__Exercise directions__
Can you quote, word for word, every line from the first line of the records below through the line containing "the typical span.", and nothing else?

__Task input__
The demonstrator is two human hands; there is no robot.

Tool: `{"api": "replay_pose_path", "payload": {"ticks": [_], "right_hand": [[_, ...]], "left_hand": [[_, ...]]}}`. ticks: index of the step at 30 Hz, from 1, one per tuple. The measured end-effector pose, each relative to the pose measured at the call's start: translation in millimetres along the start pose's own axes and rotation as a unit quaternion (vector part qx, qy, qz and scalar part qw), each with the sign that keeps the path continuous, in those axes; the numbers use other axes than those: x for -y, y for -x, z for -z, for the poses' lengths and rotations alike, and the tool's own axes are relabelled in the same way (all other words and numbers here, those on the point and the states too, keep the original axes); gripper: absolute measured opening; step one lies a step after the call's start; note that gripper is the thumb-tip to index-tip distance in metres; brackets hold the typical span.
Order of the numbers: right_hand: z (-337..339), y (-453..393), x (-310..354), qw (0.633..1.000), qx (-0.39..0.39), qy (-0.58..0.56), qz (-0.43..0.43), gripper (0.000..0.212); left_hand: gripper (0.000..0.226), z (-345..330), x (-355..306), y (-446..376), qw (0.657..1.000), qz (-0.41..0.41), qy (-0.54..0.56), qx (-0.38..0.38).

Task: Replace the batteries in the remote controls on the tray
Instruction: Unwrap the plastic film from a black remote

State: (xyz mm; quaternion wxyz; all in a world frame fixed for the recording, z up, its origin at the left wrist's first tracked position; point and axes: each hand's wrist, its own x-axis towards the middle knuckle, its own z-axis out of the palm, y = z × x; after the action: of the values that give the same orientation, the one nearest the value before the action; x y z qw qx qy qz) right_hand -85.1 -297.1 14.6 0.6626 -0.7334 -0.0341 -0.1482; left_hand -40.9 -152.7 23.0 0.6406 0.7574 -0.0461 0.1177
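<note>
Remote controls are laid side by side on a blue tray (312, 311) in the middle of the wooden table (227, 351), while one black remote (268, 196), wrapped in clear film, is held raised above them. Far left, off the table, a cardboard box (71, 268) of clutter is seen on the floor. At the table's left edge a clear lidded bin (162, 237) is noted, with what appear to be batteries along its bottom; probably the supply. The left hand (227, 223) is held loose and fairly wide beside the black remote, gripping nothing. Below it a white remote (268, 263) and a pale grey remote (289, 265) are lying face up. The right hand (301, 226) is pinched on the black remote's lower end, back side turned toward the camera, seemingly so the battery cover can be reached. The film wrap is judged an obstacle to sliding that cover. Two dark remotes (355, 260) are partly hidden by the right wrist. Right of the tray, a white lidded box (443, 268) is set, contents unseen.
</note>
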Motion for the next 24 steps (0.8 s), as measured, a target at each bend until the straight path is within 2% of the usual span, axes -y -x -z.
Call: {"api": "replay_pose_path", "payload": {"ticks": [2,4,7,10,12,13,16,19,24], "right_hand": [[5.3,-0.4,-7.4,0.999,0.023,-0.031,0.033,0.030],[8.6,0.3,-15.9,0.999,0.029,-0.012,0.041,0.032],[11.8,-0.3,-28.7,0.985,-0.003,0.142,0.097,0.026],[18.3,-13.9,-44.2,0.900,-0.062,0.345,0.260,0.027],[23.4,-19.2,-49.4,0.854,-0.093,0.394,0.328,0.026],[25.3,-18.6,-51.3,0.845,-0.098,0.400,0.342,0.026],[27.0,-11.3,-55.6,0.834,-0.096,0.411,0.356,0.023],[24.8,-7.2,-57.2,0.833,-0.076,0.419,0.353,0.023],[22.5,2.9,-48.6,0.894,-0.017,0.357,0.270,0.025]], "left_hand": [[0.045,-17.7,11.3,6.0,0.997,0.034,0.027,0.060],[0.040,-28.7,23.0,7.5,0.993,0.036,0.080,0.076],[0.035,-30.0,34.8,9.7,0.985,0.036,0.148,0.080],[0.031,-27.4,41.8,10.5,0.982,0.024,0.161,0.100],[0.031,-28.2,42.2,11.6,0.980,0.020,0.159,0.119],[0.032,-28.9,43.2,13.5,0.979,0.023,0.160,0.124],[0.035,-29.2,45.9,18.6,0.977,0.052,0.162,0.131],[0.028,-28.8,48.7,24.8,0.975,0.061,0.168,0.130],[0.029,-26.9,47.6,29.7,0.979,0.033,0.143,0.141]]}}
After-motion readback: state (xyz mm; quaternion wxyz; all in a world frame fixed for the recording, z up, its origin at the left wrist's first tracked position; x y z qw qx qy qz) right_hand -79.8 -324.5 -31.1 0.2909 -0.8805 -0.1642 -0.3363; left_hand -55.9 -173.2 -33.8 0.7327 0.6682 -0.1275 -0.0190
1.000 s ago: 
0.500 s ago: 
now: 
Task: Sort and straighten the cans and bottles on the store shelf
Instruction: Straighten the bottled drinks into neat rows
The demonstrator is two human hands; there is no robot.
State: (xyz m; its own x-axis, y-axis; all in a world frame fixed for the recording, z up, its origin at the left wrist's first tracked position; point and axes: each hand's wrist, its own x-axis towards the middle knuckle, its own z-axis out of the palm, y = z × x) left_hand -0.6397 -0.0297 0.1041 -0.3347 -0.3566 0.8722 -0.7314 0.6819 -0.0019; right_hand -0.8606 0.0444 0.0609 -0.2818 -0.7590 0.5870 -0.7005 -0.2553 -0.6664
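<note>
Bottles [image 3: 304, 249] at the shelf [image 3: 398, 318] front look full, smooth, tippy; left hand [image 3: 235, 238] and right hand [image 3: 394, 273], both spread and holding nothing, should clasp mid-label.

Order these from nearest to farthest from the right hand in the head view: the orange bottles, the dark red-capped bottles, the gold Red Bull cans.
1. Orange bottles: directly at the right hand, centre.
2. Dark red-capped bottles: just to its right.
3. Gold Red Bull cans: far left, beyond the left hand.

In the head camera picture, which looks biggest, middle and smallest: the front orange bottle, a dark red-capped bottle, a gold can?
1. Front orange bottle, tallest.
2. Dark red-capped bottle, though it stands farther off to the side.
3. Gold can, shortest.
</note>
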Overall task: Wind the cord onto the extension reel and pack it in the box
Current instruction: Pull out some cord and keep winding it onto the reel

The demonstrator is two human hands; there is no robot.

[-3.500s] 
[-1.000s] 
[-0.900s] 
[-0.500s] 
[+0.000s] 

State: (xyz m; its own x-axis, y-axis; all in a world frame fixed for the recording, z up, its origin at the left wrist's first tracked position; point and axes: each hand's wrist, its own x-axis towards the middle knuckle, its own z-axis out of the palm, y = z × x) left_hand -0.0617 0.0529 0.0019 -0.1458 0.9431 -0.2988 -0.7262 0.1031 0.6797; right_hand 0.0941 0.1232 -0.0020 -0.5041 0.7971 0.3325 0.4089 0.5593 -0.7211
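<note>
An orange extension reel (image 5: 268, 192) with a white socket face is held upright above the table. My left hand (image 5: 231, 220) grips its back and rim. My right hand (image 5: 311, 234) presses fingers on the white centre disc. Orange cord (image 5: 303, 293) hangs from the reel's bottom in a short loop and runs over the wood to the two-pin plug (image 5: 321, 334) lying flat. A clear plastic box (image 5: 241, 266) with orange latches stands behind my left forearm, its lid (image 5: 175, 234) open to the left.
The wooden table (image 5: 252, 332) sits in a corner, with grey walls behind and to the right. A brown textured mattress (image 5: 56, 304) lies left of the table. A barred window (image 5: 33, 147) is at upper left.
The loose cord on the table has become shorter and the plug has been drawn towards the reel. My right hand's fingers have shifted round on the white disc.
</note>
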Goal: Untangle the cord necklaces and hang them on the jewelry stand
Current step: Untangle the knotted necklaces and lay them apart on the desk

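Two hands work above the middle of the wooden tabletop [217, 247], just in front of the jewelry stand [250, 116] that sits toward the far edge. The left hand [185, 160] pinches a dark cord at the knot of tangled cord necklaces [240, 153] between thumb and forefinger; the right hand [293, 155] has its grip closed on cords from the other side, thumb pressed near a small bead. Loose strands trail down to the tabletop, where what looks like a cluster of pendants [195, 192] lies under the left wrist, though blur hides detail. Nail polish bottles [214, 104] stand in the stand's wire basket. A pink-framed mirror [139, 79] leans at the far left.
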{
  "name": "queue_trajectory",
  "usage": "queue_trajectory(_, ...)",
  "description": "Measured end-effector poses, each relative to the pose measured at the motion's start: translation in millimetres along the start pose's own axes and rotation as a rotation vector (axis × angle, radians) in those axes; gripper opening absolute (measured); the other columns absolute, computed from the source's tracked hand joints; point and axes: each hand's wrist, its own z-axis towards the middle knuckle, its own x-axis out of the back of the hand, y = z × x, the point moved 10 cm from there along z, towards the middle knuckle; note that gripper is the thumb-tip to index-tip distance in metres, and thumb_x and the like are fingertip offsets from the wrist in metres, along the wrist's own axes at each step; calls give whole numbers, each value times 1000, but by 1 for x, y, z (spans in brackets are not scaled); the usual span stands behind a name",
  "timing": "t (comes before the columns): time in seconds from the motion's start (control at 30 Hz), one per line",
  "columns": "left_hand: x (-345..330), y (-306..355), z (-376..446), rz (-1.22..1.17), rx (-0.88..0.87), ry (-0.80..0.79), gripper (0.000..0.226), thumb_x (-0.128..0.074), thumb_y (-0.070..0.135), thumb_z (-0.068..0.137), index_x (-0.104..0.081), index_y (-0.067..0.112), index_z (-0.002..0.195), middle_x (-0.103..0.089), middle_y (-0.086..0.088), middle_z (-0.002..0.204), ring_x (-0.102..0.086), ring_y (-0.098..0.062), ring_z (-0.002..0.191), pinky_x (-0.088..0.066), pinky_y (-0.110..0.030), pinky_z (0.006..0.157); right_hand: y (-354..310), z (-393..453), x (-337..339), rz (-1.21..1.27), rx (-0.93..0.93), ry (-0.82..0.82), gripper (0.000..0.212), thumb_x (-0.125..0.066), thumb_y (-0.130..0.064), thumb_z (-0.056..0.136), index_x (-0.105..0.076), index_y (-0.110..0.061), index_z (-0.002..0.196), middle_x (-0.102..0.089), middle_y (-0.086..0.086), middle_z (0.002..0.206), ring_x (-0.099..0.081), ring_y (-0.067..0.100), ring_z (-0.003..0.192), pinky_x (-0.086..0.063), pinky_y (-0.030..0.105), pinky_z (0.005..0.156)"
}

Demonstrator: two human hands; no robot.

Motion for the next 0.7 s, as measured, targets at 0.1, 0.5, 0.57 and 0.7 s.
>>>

__Finished exercise__
The demonstrator is two human hands; there is no robot.

Tool: `{"api": "replay_pose_path", "payload": {"ticks": [_], "right_hand": [[_, ...]], "left_hand": [[_, ...]]}}`. ticks: index of the step at 30 Hz, from 1, one per tuple. The measured end-effector pose, each relative to the pose measured at the call's start: translation in millimetres along the start pose's own axes and rotation as a unit quaternion (vector part qx, qy, qz and scalar part qw), each with the sign that keeps the path continuous, in those axes; the numbers use other axes than those: x for -y, y for -x, z for -z, for the poses' lengths and rotations alike, and the tool's own axes are relabelled in the same way (all other words and numbers here, those on the point and the states too, keep the original axes); gripper: absolute measured opening; step one lies a step after the call's start; note that gripper is the thumb-tip to index-tip distance in metres; brackets hold the typical span.

No further output is needed.